Mr Tong adds that continuing with the principles-based approach is an essential part of this. ‘Continuing with this approach has the benefit of allowing the Hong Kong framework to develop in a consistent manner to keep up with international standards and maintain investor familiarity,’ he says.   

Nevertheless, the principles-based approach was never meant to eliminate the need for rules and Hong Kong needs to find the right balance between the rules-based and principles-based approaches. There are areas of regulation where the principles-based approach simply isn’t relevant. Some rules require regulators to set specific quantitative thresholds, for example, and taking a more prescriptive approach may also be desirable where the principles have failed to achieve desired outcomes. 

Mr Tong cites board gender diversity as a good example of this.
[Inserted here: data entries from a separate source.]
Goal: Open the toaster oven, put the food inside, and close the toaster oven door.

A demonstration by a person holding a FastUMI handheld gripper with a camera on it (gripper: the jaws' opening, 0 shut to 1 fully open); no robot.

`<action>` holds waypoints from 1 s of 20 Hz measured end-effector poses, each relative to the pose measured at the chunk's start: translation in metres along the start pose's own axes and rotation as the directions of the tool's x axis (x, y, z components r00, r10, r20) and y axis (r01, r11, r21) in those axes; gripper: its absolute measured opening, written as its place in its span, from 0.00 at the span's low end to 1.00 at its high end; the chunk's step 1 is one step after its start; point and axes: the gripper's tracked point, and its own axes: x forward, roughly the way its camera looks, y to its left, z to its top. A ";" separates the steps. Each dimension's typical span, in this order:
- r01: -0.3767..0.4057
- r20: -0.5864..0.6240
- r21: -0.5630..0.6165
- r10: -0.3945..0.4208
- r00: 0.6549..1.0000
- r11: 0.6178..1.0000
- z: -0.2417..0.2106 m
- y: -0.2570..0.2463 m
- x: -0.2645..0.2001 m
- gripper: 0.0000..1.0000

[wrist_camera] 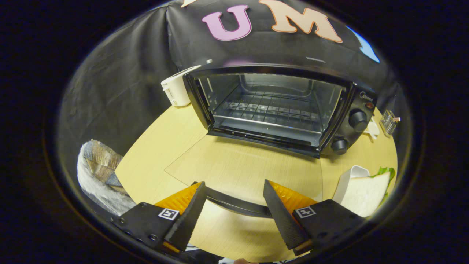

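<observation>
Black handle bar (234, 206) of the lowered toaster oven door (242, 165) runs crosswise between the spread fingers of the gripper (234, 209), which stand apart and hold nothing; the bar passes through the gap, and neither finger appears to press on it. Glass in the door lies flat, so the pale wood table (146, 161) reads straight through it. Off to the right of the fingers, close by, a sandwich (366, 198) of white bread with green lettuce sits in a white dish (348, 179), touching the dish's wall. Straight ahead beyond the door, the toaster oven (274, 110) stands open, its wire rack (271, 110) bare and level, two knobs (357, 119) on its right panel. A white appliance (177, 90) stands at the oven's left rear. With the cavity empty, the food step appears to be next: the sandwich lies to the right of the fingers, while its destination lies dead ahead, across the full depth of the open door.
</observation>
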 end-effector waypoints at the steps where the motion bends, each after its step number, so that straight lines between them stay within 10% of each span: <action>1: 0.000 -0.013 0.003 0.000 1.000 1.000 -0.003 0.000 0.004 0.98; 20: -0.010 0.135 0.071 0.001 0.991 0.997 0.036 -0.046 -0.028 0.98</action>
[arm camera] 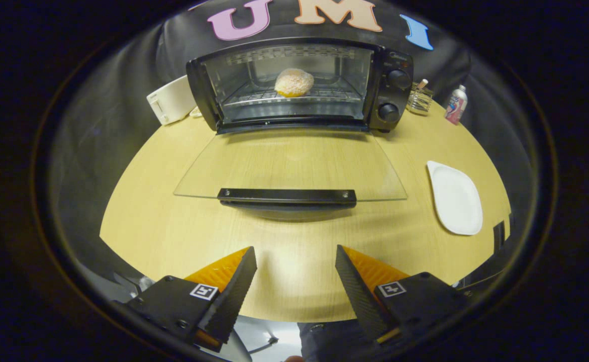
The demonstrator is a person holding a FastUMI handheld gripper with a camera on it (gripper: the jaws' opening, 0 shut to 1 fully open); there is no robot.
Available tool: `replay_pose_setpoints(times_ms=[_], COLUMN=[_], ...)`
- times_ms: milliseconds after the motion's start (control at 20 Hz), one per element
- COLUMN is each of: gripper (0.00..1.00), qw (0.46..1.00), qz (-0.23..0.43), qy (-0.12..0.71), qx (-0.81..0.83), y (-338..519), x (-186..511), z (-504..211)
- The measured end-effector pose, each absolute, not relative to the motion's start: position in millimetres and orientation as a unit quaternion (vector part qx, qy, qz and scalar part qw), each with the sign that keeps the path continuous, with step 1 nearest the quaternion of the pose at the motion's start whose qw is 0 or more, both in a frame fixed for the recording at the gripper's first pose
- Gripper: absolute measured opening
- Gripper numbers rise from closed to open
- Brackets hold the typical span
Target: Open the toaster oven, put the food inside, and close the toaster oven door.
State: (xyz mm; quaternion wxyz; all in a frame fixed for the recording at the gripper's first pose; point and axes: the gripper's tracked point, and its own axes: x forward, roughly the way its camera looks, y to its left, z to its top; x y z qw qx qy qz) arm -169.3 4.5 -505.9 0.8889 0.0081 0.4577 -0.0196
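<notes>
A black toaster oven [397, 85] stands at the far side of the round wooden table [164, 226]. Its glass door [294, 166] lies folded down flat toward me, with the black handle [287, 196] along its near edge. A round, pale orange piece of food [294, 82] rests on the wire rack inside the oven. My gripper [296, 251] is open, well short of the handle and above the table, with nothing between its fingers.
An empty white plate [455, 198] lies on the table to the right of the door. A white box-like appliance [171, 99] stands left of the oven. A small glass jar [419, 98] and a spray can [456, 104] stand right of the oven.
</notes>
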Motion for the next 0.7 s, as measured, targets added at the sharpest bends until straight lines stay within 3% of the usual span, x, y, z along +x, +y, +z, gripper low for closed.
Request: replay_pose_setpoints(times_ms=[700], gripper=[0.99], qw=[0.902], qz=[-0.036], qy=[0.43], qx=[0.02], y=[-2.2], x=[-133.0], z=[-483.2])
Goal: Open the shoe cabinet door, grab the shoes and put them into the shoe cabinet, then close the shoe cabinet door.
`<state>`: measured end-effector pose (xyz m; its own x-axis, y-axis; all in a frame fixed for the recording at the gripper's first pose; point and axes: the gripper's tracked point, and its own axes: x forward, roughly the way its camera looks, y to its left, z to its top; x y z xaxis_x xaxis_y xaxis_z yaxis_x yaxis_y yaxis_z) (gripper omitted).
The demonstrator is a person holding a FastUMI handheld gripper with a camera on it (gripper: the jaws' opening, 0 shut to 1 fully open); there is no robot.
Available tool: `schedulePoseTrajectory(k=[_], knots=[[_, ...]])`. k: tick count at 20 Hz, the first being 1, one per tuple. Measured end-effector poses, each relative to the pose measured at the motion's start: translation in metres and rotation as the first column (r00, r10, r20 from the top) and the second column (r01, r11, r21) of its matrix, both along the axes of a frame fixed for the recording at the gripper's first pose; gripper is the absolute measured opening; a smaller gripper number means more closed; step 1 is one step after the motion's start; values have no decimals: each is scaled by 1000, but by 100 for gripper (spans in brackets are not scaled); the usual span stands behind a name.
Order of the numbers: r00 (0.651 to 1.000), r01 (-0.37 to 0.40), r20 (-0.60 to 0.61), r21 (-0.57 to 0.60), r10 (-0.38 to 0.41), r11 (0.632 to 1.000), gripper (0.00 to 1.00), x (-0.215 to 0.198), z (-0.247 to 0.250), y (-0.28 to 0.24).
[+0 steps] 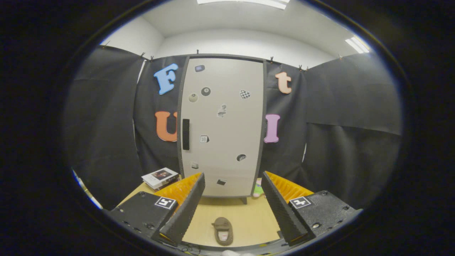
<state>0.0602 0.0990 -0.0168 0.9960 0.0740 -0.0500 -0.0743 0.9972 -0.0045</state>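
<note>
A tall shoe cabinet [222,128] with a pale door and dark frame stands at the back of the wooden table, its door shut. A black vertical handle [185,134] sits on the door's left edge, and several small stickers dot the door. One brown slipper [223,231] lies on the table between my fingers, toe pointing toward the cabinet. My gripper [233,192] is open, held well back from the cabinet, with nothing between the fingers.
A small stack of books [160,177] lies on the table [249,217] left of the cabinet's foot. Something small, green and pink [258,190], sits by the cabinet's right foot. Black cloth walls close the booth on both sides.
</note>
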Motion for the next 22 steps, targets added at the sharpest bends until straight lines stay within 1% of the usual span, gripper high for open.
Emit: schedulePoseTrajectory(k=[4, 9, 11, 16, 18, 22], knots=[[997, -71, -4, 15, 71, 997, 100, 39, 1, 40], [989, -145, -1, 46, 145, 988, 100, 103, 8, 87], [984, -175, -24, 71, 177, 982, 100, 130, 6, 104], [972, -228, -41, 43, 230, 973, 100, 200, 11, 134], [964, -258, -48, 54, 261, 965, 100, 224, 13, 150], [956, -288, -41, 46, 290, 956, 100, 264, 20, 175]])
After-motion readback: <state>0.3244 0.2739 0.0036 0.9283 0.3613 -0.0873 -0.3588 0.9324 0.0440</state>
Despite many years of regulatory nudges and encouragements, the proportion of female directors on Hong Kong boards remains stubbornly low (women make up around 14% of listed company directors). Is it time, then, for a more prescriptive approach? The Institute certainly thinks so. In February last year, it published a report – Missing Opportunities? A Review of Gender Diversity on Hong Kong Boards – calling for an amendment to Hong Kong’s Code to set a target of a minimum 30% female representation on listed company boards within a six-year transition period.  

This target would be prescriptive in the sense that it sets a quantitative threshold, but, being part of the Code, it would be subject to the ‘comply or explain’ disclosure regime. It was therefore intended to achieve the right balance between the top-down imposition of a mandatory quota and the more principles-based approach of the Code. Mr Tong points out that such an amendment, if adopted, would prompt issuers to step up efforts to achieve genuine board diversity since if companies don’t meet the minimum they could face significant adverse investor scrutiny. He adds that an effective quota for gender diversity now exists in the Listing Rules. With effect from 1 January this year, Rule 13.92 provides that ‘the Exchange will not consider diversity to be achieved for a single gender board’ and that listed companies with a single gender board will have to appoint at least one director of a different gender on the board no later than 31 December 2024.   

This, he adds, is the right approach to take since, where the principles aren’t working, more prescriptive requirements need to come into play. ‘Sometimes the principles give too much room to senior management to argue their way out of accountability. When the regulators lose too many of these cases, they try to plug the gaps and that’s where you see more specific rules put in place,’ he says.